DATA ->
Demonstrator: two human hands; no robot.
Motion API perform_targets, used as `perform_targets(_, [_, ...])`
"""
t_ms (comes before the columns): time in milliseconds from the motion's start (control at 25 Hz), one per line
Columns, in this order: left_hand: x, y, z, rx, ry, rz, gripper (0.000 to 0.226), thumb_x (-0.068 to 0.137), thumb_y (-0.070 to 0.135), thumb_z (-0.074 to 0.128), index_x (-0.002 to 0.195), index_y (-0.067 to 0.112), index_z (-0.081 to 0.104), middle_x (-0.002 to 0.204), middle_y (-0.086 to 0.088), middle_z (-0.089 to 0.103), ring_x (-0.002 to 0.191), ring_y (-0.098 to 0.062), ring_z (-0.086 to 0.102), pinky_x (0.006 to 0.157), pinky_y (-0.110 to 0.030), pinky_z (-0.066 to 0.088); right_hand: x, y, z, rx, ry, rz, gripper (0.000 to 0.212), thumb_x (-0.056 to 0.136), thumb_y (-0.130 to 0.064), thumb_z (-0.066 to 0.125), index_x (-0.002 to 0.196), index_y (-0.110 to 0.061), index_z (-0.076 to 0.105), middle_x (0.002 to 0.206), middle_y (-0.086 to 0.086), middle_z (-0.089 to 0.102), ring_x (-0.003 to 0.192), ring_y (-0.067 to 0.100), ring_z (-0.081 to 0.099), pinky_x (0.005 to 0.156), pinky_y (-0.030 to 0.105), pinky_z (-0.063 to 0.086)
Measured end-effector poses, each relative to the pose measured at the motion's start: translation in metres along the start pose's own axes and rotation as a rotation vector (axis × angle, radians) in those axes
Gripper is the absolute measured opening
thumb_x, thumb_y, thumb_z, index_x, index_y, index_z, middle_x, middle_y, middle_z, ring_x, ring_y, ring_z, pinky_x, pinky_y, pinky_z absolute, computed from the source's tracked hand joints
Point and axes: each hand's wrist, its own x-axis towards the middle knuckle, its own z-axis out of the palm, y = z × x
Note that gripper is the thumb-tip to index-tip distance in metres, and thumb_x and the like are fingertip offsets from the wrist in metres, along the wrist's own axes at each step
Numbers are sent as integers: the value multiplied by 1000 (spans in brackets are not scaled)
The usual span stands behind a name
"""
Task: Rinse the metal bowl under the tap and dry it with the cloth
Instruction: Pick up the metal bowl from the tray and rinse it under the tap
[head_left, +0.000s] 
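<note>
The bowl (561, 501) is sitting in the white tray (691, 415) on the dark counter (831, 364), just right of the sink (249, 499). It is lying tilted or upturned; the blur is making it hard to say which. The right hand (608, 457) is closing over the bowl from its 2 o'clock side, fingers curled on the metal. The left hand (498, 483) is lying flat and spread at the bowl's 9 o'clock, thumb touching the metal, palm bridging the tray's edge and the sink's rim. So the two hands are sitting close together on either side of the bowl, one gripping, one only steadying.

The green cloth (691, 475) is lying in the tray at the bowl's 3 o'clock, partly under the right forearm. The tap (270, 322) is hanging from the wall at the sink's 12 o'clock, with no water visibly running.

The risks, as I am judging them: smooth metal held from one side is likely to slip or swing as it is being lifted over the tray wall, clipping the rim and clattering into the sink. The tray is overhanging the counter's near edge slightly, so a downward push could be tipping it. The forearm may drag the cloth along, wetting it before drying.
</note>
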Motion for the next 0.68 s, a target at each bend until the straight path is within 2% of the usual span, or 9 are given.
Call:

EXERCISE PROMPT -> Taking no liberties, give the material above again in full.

ANSWER TO THE EXERCISE ->
Demonstrator: two human hands; no robot.
Motion API perform_targets, used as `perform_targets(_, [_, ...])`
"""
t_ms (comes before the columns): time in milliseconds from the motion's start (control at 25 Hz), one per line
Columns, in this order: left_hand: x, y, z, rx, ry, rz, gripper (0.000 to 0.226), thumb_x (-0.068 to 0.137), thumb_y (-0.070 to 0.135), thumb_z (-0.074 to 0.128), index_x (-0.002 to 0.195), index_y (-0.067 to 0.112), index_z (-0.081 to 0.104), middle_x (-0.002 to 0.204), middle_y (-0.086 to 0.088), middle_z (-0.089 to 0.103), ring_x (-0.002 to 0.191), ring_y (-0.098 to 0.062), ring_z (-0.086 to 0.102), pinky_x (0.006 to 0.157), pinky_y (-0.110 to 0.030), pinky_z (-0.066 to 0.088); right_hand: x, y, z, rx, ry, rz, gripper (0.000 to 0.212), thumb_x (-0.056 to 0.136), thumb_y (-0.130 to 0.064), thumb_z (-0.066 to 0.125), index_x (-0.002 to 0.196), index_y (-0.110 to 0.061), index_z (-0.076 to 0.105), middle_x (0.002 to 0.206), middle_y (-0.086 to 0.086), middle_z (-0.089 to 0.102), ring_x (-0.003 to 0.192), ring_y (-0.067 to 0.100), ring_z (-0.081 to 0.099), pinky_x (0.005 to 0.156), pinky_y (-0.030 to 0.105), pinky_z (-0.063 to 0.086)
Measured end-effector poses, each relative to the pose measured at the motion's start: translation in metres along the start pose's own axes and rotation as a rotation vector (axis × angle, radians) in those axes
Gripper is the absolute measured opening
thumb_x, thumb_y, thumb_z, index_x, index_y, index_z, middle_x, middle_y, middle_z, ring_x, ring_y, ring_z, pinky_x, pinky_y, pinky_z absolute, computed from the source's tracked hand joints
Point and axes: each hand's wrist, its own x-axis towards the middle knuckle, its own z-axis out of the palm, y = z × x
Note that gripper is the thumb-tip to index-tip distance in metres, and thumb_x and the like are fingertip offsets from the wrist in metres, along the wrist's own axes at each step
Numbers are sent as integers: the value multiplied by 1000 (spans in brackets are not scaled)
The usual span stands behind a name
"""
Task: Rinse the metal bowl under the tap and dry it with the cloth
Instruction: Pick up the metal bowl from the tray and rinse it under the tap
[head_left, +0.000s] 
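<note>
The bowl (561, 501) is sitting in the white tray (691, 415) on the dark counter (831, 364), just right of the sink (249, 499). It is lying tilted or upturned; the blur is making it hard to say which. The right hand (608, 457) is closing over the bowl from its 2 o'clock side, fingers curled on the metal. The left hand (498, 483) is lying flat and spread at the bowl's 9 o'clock, thumb touching the metal, palm bridging the tray's edge and the sink's rim. So the two hands are sitting close together on either side of the bowl, one gripping, one only steadying.

The green cloth (691, 475) is lying in the tray at the bowl's 3 o'clock, partly under the right forearm. The tap (270, 322) is hanging from the wall at the sink's 12 o'clock, with no water visibly running.

The risks, as I am judging them: smooth metal held from one side is likely to slip or swing as it is being lifted over the tray wall, clipping the rim and clattering into the sink. The tray is overhanging the counter's near edge slightly, so a downward push could be tipping it. The forearm may drag the cloth along, wetting it before drying.
</note>
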Motion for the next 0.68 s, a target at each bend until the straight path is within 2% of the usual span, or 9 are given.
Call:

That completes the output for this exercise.